Contextualizando. O Resultado das eleições no 1º turno em 2014 deveria ter colocado a esquerda em alerta.

Se no estado de São Paulo ela não foi propriamente “varrida do mapa” a votação expressiva de Aécio Neves no estado de São Paulo, apoiado grandemente por setores de direita, com quase 11 milhões de votos, contra pouco mais de 5 milhões de votos dados à presidente Dilma; a diminuição significativa da bancada de centro-esquerda na Câmara dos Deputados; a perda de uma cadeira no Senado; diminuição de cadeiras na Assembleia Legislativa e o desempenho sofrível dos candidatos de esquerda ao governo, são fatos que deveriam ter sido responsavelmente objeto de reflexão, o que não aconteceu.

A mesma classe média, que sempre apoiou a esquerda, não a via mais como sua representante. Por que? O que fazer? eram perguntas fundamentais que não foram feitas, afinal Dilma venceu as eleições e era isso que importava. Mas o encadeamento dos fatos mostrou que não era apenas vencer as eleições que importava...

O fato é que a direita brasileira, cuja opinião passou a expressar-se facilmente na mídia e nas redes sociais, estava disposta a romper com a institucionalidade e rompeu.

Talvez seja herança do “espírito da Casa Grande” o ódio aos pobres, aos nordestinos e aos negros e condescendência ao estuprador confesso; talvez a direita não suporte a ascensão social das classes subalternas, mesmo quando isso reforça a posição da classe ociosa no topo pela ampliação do mercado interno, como escreveu o professor Fernando Nogueira da Costa.
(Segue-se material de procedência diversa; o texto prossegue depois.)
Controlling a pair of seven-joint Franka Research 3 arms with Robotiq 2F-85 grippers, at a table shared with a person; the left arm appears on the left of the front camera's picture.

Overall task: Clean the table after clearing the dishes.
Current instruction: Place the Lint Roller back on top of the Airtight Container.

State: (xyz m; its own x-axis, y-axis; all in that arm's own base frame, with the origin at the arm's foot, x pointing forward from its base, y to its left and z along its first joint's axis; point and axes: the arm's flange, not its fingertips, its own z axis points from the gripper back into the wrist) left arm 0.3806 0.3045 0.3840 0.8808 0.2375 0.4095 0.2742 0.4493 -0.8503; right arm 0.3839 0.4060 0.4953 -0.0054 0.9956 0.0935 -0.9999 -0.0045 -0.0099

A esquerda democrática estava, e está perdida, no meio disso tudo, pois tem que fazer Política, constituir alianças, transigir, negociar e buscar campos de não colidência e ação moderada, tudo sem e sem o apoio de uma classe média, no mínimo, conversadora e que não confia mais nela.

Se parcela da sociedade não está a enxergar no governo atual a representação direta de seus interesses concretos, por outro lado a esquerda não apresenta alternativa, debate, reflexão e pior: perde de 7x1 nas redes sociais.

Bolsonaro quer governar sem congresso, sem STF, STJ, TSE, sem imprensa livre, pretende voltar a governar até via ditadura militar; não negocia politicamente, não debate. 

Para essa nova direita, melhorias adicionais de padrão de vida no Brasil não devem vir mais do Estado, via políticas públicas, mas unicamente de conquistas individuais baseadas no esforço e mérito reconhecidos por viés de auto validação dos próprios pares. Essa é a visão individualista da direita golpista ultraliberal e dos tolos.

Esse debate tem de ser feito, a partir das fileiras dos setores progressistas, dos trabalhadores e seus sindicatos, do micro, pequeno e médio empresário, pois o Brasil pode e deve seguir avançando nas mudanças iniciadas em 2003, e buscar a reconciliação com a classe média e com antigos companheiros que buscaram acolhida no PSB, PDT, Psol,  PCdoB, PV e com todos os setores democráticos de centro e de direita, afinal todos tem muito a dizer, aprender e ensinar. Não sendo assim viveremos as sombras, o medo e as dores da ausência de liberdade e da relativização de Direitos.